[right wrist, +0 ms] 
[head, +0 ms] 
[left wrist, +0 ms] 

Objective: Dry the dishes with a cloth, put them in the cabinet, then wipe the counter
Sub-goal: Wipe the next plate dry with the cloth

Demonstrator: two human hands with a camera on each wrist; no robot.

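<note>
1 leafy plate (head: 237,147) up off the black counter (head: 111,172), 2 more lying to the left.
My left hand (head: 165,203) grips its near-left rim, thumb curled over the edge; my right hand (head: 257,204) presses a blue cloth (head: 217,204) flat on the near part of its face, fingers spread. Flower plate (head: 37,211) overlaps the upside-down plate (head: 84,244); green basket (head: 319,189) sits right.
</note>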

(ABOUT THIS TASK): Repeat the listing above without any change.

(RESULT):
[right wrist, +0 ms] 
[head, +0 ms] 
[left wrist, +0 ms] 

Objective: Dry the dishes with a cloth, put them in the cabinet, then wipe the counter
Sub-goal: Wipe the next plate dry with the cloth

Demonstrator: two human hands with a camera on each wrist; no robot.

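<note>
1 leafy plate (head: 237,147) up off the black counter (head: 111,172), 2 more lying to the left.
My left hand (head: 165,203) grips its near-left rim, thumb curled over the edge; my right hand (head: 257,204) presses a blue cloth (head: 217,204) flat on the near part of its face, fingers spread. Flower plate (head: 37,211) overlaps the upside-down plate (head: 84,244); green basket (head: 319,189) sits right.
</note>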

This concludes the answer.